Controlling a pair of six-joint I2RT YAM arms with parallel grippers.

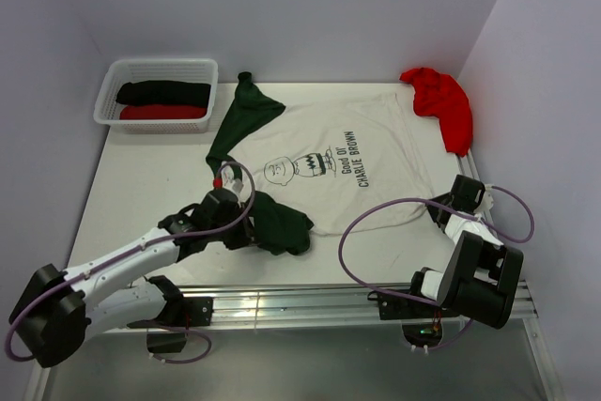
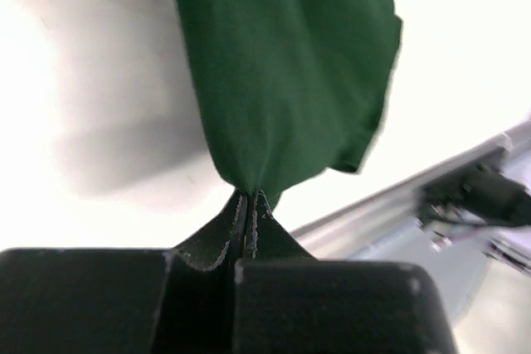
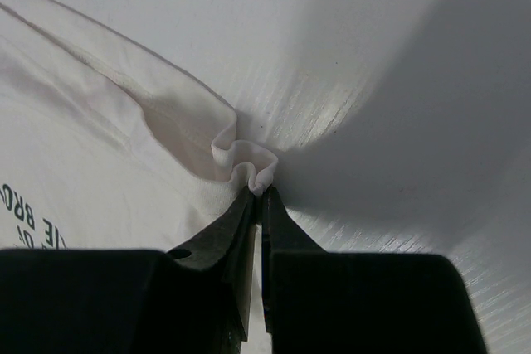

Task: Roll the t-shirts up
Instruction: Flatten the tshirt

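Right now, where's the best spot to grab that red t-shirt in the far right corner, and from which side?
The red t-shirt lies bunched along the right wall, so that side looks blocked. Probably pinch a loose fold on its bulky far end, coming from above and the left.

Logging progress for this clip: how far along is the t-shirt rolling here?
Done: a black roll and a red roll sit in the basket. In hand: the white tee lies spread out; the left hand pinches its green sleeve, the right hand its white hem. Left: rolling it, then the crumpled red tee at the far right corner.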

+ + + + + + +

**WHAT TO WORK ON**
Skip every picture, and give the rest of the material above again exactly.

**EXPECTED OUTPUT**
Controlling a pair of six-joint I2RT YAM arms with parallel grippers.


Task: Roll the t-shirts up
Instruction: Flatten the tshirt

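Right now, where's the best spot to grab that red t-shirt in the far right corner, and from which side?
The red t-shirt lies bunched along the right wall, so that side looks blocked. Probably pinch a loose fold on its bulky far end, coming from above and the left.

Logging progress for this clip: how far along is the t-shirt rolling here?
Done: a black roll and a red roll sit in the basket. In hand: the white tee lies spread out; the left hand pinches its green sleeve, the right hand its white hem. Left: rolling it, then the crumpled red tee at the far right corner.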

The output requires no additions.